Exercise objective
Across the whole listing, filter for the string "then" and copy every line that has it.

Supplied information
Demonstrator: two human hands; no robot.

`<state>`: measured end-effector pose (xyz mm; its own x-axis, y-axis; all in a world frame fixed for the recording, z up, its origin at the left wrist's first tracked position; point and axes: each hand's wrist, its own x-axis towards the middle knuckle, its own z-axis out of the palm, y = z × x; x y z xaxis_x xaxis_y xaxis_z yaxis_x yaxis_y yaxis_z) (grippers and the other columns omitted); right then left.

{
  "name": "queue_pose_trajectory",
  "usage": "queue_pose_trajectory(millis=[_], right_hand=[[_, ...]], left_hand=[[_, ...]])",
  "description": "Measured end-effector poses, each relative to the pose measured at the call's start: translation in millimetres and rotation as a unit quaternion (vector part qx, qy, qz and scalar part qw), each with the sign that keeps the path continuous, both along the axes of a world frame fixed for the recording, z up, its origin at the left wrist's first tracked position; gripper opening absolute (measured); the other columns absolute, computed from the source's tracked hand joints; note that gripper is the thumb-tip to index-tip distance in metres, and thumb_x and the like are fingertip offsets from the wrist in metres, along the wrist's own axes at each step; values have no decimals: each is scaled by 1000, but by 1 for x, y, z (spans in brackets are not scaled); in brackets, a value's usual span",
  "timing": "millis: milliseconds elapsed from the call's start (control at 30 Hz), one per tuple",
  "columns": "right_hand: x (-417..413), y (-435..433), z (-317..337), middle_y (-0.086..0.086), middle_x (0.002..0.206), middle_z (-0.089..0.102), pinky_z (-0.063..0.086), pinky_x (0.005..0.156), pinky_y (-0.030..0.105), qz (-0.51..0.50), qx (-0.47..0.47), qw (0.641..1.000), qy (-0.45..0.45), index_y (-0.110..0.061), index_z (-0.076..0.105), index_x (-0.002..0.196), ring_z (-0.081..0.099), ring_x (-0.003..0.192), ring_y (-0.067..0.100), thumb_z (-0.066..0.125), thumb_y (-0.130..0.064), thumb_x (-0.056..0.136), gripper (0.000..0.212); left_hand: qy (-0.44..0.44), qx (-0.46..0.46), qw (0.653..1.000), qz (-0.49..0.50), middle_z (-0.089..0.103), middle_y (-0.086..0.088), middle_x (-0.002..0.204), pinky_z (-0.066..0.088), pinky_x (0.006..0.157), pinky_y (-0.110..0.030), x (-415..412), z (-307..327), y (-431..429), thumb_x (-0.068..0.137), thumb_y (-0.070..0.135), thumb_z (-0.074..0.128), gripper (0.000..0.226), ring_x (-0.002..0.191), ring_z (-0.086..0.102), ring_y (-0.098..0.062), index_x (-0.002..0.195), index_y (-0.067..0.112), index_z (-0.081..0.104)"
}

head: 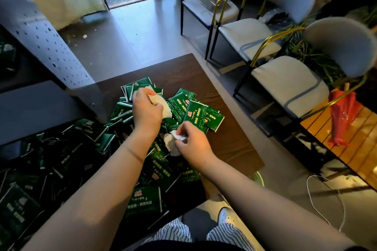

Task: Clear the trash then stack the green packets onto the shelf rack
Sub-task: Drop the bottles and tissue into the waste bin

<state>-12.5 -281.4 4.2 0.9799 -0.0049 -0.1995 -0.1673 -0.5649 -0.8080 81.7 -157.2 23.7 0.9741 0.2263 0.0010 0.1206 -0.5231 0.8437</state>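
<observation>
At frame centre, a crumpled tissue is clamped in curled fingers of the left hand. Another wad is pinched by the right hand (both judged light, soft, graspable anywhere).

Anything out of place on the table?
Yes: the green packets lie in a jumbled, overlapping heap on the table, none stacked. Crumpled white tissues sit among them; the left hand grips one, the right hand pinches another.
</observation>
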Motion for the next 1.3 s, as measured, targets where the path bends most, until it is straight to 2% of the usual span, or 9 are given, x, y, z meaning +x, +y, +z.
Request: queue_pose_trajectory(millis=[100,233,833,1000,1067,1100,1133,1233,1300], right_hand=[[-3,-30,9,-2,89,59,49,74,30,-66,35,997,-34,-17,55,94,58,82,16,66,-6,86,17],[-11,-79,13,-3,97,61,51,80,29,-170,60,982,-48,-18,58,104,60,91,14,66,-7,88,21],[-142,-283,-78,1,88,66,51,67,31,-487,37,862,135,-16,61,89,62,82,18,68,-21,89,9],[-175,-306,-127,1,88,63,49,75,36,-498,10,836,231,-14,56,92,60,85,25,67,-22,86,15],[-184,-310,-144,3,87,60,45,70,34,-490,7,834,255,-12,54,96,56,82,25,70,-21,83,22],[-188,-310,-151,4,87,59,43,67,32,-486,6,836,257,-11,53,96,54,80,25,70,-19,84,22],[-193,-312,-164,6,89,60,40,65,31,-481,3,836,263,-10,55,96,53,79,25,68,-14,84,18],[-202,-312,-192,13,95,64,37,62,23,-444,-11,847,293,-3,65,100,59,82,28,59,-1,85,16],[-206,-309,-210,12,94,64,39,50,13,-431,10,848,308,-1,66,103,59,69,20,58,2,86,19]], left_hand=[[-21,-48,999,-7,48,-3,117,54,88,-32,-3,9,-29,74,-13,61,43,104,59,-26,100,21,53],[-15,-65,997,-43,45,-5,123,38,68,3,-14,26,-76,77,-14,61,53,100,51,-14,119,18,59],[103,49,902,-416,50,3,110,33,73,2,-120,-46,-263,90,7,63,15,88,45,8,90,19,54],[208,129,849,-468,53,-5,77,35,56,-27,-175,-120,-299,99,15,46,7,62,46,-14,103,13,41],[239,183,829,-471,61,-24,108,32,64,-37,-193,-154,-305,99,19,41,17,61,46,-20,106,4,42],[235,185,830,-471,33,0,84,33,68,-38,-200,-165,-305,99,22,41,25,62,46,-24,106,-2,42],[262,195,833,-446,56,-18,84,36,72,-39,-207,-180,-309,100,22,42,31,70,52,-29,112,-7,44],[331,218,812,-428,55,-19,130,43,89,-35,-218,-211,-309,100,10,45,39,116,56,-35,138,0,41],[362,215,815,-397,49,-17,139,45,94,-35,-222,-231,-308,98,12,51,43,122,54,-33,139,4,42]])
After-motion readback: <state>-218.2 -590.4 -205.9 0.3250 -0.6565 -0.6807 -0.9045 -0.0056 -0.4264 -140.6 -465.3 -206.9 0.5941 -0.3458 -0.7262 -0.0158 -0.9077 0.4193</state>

Output for this exercise
`<state>`: measured end-effector pose (xyz mm; its own x-axis, y-axis; all in a world frame fixed for the recording, z up, its origin at the left wrist's first tracked position; point and axes: each hand's wrist, its own x-axis towards the middle knuckle, its own z-axis out of the palm, y = z × x; x y z xaxis_x xaxis_y xaxis_z yaxis_x yaxis_y yaxis_z) (grippers and the other columns omitted); right then left.
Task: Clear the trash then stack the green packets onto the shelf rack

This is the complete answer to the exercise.